Would you output each record exactly as it stands?

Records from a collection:
━━━━━━━━━━

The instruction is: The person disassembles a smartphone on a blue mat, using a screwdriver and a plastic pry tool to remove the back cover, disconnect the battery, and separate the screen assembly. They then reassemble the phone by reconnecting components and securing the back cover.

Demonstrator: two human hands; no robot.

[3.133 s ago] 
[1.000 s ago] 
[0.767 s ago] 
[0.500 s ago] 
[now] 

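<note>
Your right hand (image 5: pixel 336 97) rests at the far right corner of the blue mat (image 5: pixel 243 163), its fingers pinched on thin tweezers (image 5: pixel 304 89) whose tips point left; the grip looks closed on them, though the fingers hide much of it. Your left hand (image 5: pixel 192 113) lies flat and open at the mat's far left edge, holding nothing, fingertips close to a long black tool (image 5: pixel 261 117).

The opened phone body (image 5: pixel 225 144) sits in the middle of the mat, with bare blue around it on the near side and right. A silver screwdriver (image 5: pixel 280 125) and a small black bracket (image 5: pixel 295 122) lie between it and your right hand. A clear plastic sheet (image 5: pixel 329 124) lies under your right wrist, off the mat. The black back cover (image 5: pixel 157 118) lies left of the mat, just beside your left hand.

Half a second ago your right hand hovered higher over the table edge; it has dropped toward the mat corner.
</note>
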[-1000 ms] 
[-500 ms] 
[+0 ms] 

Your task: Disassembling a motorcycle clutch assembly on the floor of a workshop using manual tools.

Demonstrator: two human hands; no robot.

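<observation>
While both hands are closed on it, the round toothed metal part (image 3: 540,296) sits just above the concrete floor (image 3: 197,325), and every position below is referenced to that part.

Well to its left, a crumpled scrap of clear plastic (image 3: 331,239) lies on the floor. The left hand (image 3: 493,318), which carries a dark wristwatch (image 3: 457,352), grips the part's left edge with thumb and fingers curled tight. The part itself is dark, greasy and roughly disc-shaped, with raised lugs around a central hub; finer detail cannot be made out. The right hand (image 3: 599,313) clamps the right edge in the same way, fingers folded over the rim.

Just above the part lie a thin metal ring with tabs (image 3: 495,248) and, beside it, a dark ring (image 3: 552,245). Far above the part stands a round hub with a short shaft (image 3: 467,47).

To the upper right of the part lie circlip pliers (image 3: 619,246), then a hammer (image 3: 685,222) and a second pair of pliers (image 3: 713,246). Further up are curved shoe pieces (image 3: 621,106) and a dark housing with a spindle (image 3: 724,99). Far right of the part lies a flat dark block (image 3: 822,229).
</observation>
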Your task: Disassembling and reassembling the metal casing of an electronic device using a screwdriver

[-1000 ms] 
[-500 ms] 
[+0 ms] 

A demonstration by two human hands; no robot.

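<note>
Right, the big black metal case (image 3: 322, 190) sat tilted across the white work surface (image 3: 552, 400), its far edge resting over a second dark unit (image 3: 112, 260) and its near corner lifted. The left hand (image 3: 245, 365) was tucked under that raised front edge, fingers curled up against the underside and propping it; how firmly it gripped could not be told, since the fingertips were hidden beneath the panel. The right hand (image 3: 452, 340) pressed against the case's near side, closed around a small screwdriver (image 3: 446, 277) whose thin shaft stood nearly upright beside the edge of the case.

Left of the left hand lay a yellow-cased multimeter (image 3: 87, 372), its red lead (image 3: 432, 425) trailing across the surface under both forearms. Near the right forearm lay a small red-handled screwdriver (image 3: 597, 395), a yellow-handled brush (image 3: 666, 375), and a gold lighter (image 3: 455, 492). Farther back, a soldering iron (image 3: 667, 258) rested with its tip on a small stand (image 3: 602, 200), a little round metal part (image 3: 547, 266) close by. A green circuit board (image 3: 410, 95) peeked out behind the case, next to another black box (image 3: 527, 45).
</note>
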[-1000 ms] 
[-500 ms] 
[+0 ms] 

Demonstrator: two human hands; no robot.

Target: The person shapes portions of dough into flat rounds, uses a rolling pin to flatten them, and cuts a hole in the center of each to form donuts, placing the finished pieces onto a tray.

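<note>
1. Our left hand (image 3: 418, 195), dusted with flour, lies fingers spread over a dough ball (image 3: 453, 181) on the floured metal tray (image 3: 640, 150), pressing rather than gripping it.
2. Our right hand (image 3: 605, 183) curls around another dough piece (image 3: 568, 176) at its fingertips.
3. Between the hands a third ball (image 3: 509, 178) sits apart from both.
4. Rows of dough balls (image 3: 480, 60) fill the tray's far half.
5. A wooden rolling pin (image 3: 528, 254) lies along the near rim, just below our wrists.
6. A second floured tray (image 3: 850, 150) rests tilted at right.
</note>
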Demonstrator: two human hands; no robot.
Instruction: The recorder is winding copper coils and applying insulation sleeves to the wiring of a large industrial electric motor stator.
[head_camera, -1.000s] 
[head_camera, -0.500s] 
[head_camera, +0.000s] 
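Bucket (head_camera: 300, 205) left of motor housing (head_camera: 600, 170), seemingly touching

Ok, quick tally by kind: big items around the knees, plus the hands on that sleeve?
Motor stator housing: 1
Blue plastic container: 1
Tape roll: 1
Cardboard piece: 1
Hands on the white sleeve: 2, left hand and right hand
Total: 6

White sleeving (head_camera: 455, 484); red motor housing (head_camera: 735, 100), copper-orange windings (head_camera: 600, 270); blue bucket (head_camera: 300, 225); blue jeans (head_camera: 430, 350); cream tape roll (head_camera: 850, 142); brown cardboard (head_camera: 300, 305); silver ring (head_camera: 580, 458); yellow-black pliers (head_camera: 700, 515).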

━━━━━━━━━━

Solution
The instruction is: The person disassembles a smartphone on a blue mat, using a screwdriver and a plastic pry tool to remove the back cover, disconnect the battery, and separate the screen assembly. They then reassemble the phone by reconnecting components and securing the back cover.

Demonstrator: two human hands; no robot.

[3.133 s ago] 
[1.000 s ago] 
[0.767 s ago] 
[0.500 s ago] 
[now] 

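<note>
Your right hand (image 5: pixel 336 97) rests at the far right corner of the blue mat (image 5: pixel 243 163), its fingers pinched on thin tweezers (image 5: pixel 304 89) whose tips point left; the grip looks closed on them, though the fingers hide much of it. Your left hand (image 5: pixel 192 113) lies flat and open at the mat's far left edge, holding nothing, fingertips close to a long black tool (image 5: pixel 261 117).

The opened phone body (image 5: pixel 225 144) sits in the middle of the mat, with bare blue around it on the near side and right. A silver screwdriver (image 5: pixel 280 125) and a small black bracket (image 5: pixel 295 122) lie between it and your right hand. A clear plastic sheet (image 5: pixel 329 124) lies under your right wrist, off the mat. The black back cover (image 5: pixel 157 118) lies left of the mat, just beside your left hand.

Half a second ago your right hand hovered higher over the table edge; it has dropped toward the mat corner.
</note>
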[-1000 ms] 
[-500 ms] 
[+0 ms] 

Your task: Disassembling a motorcycle clutch assembly on the floor of a workshop using manual tools.

Demonstrator: two human hands; no robot.

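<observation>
While both hands are closed on it, the round toothed metal part (image 3: 540,296) sits just above the concrete floor (image 3: 197,325), and every position below is referenced to that part.

Well to its left, a crumpled scrap of clear plastic (image 3: 331,239) lies on the floor. The left hand (image 3: 493,318), which carries a dark wristwatch (image 3: 457,352), grips the part's left edge with thumb and fingers curled tight. The part itself is dark, greasy and roughly disc-shaped, with raised lugs around a central hub; finer detail cannot be made out. The right hand (image 3: 599,313) clamps the right edge in the same way, fingers folded over the rim.

Just above the part lie a thin metal ring with tabs (image 3: 495,248) and, beside it, a dark ring (image 3: 552,245). Far above the part stands a round hub with a short shaft (image 3: 467,47).

To the upper right of the part lie circlip pliers (image 3: 619,246), then a hammer (image 3: 685,222) and a second pair of pliers (image 3: 713,246). Further up are curved shoe pieces (image 3: 621,106) and a dark housing with a spindle (image 3: 724,99). Far right of the part lies a flat dark block (image 3: 822,229).
</observation>
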Your task: Disassembling and reassembling the metal casing of an electronic device using a screwdriver

[-1000 ms] 
[-500 ms] 
[+0 ms] 

A demonstration by two human hands; no robot.

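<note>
Right, the big black metal case (image 3: 322, 190) sat tilted across the white work surface (image 3: 552, 400), its far edge resting over a second dark unit (image 3: 112, 260) and its near corner lifted. The left hand (image 3: 245, 365) was tucked under that raised front edge, fingers curled up against the underside and propping it; how firmly it gripped could not be told, since the fingertips were hidden beneath the panel. The right hand (image 3: 452, 340) pressed against the case's near side, closed around a small screwdriver (image 3: 446, 277) whose thin shaft stood nearly upright beside the edge of the case.

Left of the left hand lay a yellow-cased multimeter (image 3: 87, 372), its red lead (image 3: 432, 425) trailing across the surface under both forearms. Near the right forearm lay a small red-handled screwdriver (image 3: 597, 395), a yellow-handled brush (image 3: 666, 375), and a gold lighter (image 3: 455, 492). Farther back, a soldering iron (image 3: 667, 258) rested with its tip on a small stand (image 3: 602, 200), a little round metal part (image 3: 547, 266) close by. A green circuit board (image 3: 410, 95) peeked out behind the case, next to another black box (image 3: 527, 45).
</note>
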[-1000 ms] 
[-500 ms] 
[+0 ms] 

Demonstrator: two human hands; no robot.

Target: The person shapes portions of dough into flat rounds, uses a rolling pin to flatten them, and cuts a hole in the center of each to form donuts, placing the finished pieces onto a tray.

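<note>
1. Our left hand (image 3: 418, 195), dusted with flour, lies fingers spread over a dough ball (image 3: 453, 181) on the floured metal tray (image 3: 640, 150), pressing rather than gripping it.
2. Our right hand (image 3: 605, 183) curls around another dough piece (image 3: 568, 176) at its fingertips.
3. Between the hands a third ball (image 3: 509, 178) sits apart from both.
4. Rows of dough balls (image 3: 480, 60) fill the tray's far half.
5. A wooden rolling pin (image 3: 528, 254) lies along the near rim, just below our wrists.
6. A second floured tray (image 3: 850, 150) rests tilted at right.
</note>
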Demonstrator: two human hands; no robot.
Instruction: The recorder is winding copper coils and applying insulation sleeves to the wiring of a large industrial electric motor stator.
[head_camera, -1.000s] 
[head_camera, -0.500s] 
[head_camera, +0.000s] 
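Bucket (head_camera: 300, 205) left of motor housing (head_camera: 600, 170), seemingly touching

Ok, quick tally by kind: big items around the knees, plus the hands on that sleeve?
Motor stator housing: 1
Blue plastic container: 1
Tape roll: 1
Cardboard piece: 1
Hands on the white sleeve: 2, left hand and right hand
Total: 6

White sleeving (head_camera: 455, 484); red motor housing (head_camera: 735, 100), copper-orange windings (head_camera: 600, 270); blue bucket (head_camera: 300, 225); blue jeans (head_camera: 430, 350); cream tape roll (head_camera: 850, 142); brown cardboard (head_camera: 300, 305); silver ring (head_camera: 580, 458); yellow-black pliers (head_camera: 700, 515).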

This answer requires nothing else.